Questions fréquentes

Quel budget mensuel prévoir pour un tour du monde ?

Comptez entre 1 200 et 1 800 € par mois et par personne, billets d’avion long-courrier inclus, pour un confort simple. Les backpackers aguerris descendent à 900 € mensuels en Asie et Amérique latine, mais le moindre imprévu devient alors difficile à absorber.

Combien de temps à l’avance faut-il préparer un tour du monde ?

Je commence toujours six à huit mois avant la date de départ. Cela laisse le temps de comparer les vols, de réunir les vaccins, d’étaler certains achats d’équipement et surtout de résilier les contrats en cours (logement, téléphone) sans précipitation.

Faut-il acheter un billet tour du monde ou des vols séparés ?

Les deux options sont viables. L’achat séparé offre davantage de souplesse pour modifier les dates et choisir des compagnies low-cost. Le billet alliance (Star Alliance ou oneworld) simplifie la logistique si votre itinéraire suit une progression est-ouest classique, avec des modifications possibles pour 50 à 125 € par changement.

Quel type de sac à dos choisir ?

Un sac de 40 à 50 litres, format cabine, bien compartimenté. Évitez les sacs de randonnée avec armature rigide qui dépassent les dimensions autorisées. Une housse de pluie intégrée et un cadenas TSA complètent l’équipement de base.

Quels vaccins sont indispensables ?

Cela dépend de l’itinéraire et des zones traversées. La fièvre jaune est obligatoire dans certains pays africains et sud-américains. Les vaccins contre l’hépatite A, la typhoïde et la rage sont fortement conseillés pour les longs séjours en zone rurale. Un rendez-vous avec un centre de vaccination international permet d’établir un protocole personnalisé.

Comment gérer la fatigue pendant le voyage ?

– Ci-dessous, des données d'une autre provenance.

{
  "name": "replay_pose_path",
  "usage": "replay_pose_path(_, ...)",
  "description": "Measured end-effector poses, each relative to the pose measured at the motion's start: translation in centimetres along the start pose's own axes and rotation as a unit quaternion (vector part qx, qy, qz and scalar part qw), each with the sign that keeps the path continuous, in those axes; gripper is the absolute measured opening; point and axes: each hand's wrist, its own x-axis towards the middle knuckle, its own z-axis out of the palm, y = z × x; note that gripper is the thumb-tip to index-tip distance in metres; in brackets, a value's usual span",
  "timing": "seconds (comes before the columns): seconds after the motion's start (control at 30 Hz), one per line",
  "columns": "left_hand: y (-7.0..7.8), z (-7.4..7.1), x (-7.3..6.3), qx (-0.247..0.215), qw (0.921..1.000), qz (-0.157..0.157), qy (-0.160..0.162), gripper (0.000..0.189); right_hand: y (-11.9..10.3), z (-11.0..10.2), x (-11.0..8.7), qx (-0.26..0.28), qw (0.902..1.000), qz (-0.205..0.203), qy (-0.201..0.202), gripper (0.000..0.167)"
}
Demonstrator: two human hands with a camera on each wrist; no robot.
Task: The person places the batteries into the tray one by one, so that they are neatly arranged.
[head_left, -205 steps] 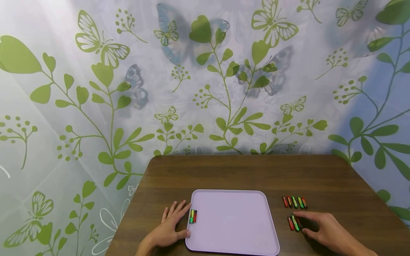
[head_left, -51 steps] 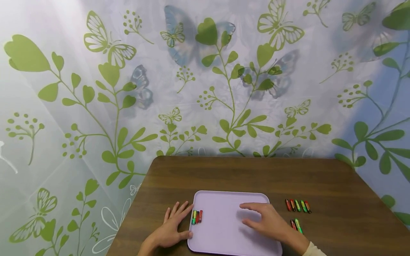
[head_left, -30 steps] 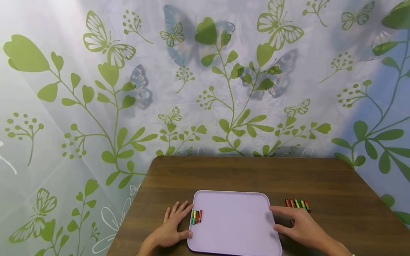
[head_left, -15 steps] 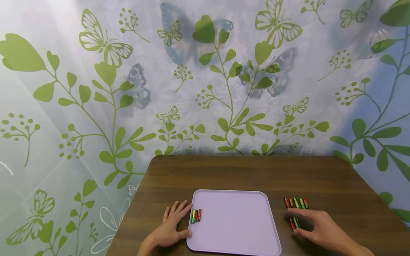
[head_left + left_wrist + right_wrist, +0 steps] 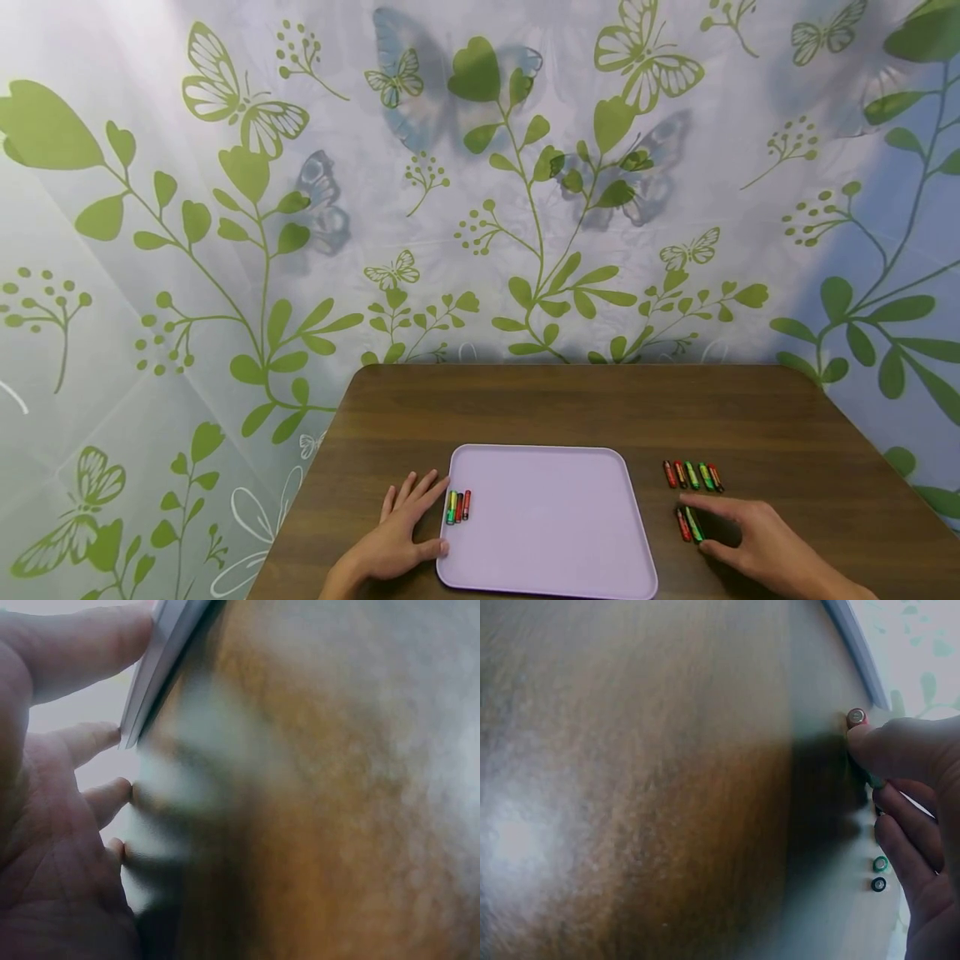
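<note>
A lilac tray (image 5: 551, 525) lies on the table. Three batteries stand side by side along its left rim: a yellow-green battery (image 5: 452, 507), a dark red battery (image 5: 459, 508) and a red battery (image 5: 467, 505). My left hand (image 5: 393, 533) rests at the tray's left edge, fingers spread, thumb and forefinger touching the rim. Right of the tray, a short near row holds a red battery (image 5: 683, 525) and a green battery (image 5: 693, 525). My right hand (image 5: 757, 537) pinches the green battery end to end between forefinger and thumb (image 5: 900, 746); the thumb partly hides it in the right wrist view.
Behind the near row lies a far row of several red and green batteries (image 5: 692, 475). The brown wooden table (image 5: 570, 404) reaches back to a curtain (image 5: 480, 208) printed with leaves and butterflies.
A battery from the near row now lies in the tray, the third there. My right hand has gone from above the tray rightward to the near row. The left hand has stayed put.
</note>
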Motion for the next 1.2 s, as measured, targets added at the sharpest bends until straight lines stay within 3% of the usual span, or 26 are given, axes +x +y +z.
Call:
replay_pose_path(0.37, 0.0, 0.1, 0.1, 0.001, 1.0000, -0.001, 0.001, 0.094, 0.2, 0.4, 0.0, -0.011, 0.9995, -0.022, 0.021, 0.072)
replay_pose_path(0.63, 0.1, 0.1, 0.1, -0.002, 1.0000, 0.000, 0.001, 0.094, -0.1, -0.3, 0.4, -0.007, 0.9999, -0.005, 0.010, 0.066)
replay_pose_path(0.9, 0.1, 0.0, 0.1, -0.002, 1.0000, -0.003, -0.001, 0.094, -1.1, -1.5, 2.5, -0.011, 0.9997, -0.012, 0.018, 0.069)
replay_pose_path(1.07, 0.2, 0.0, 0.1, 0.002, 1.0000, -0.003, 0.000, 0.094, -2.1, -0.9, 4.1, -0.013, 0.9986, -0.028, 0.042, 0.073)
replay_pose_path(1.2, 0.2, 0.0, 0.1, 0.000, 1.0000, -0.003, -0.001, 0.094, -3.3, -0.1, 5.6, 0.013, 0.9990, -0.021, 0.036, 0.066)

Je planifie des jours de repos sans aucun déplacement au moins une fois par mois. Je varie les types d’activités, j’alterne ville, montagne et bord de mer, et je limite les trajets de nuit répétés. Parler avec d’autres voyageurs aide aussi à relativiser les moments difficiles.

Où trouver des informations fiables sur la sécurité des quartiers ?

Je lis les sections récentes des forums comme le Routard ou TripAdvisor. Je croise ces retours avec les conseils des habitants et des hébergeurs. J’ai aussi pris l’habitude de consulter des articles spécialisés qui recensent les quartiers à éviter, comme je le fais pour préparer une étape urbaine à Bilbao ou dans une grande métropole étrangère.

J’ai mis trois voyages à comprendre que la préparation ne tue pas la spontanéité. Elle la protège. Quand j’ai débarqué à Ushuaïa un matin de décembre avec un itinéraire clair, un budget calé et un sac léger, j’ai pu dire oui à une croisière d’une semaine vers le cap Horn sans paniquer pour la suite. C’est ce luxe-là que je vous souhaite : pouvoir tout changer, parce que vous avez déjà l’essentiel en main.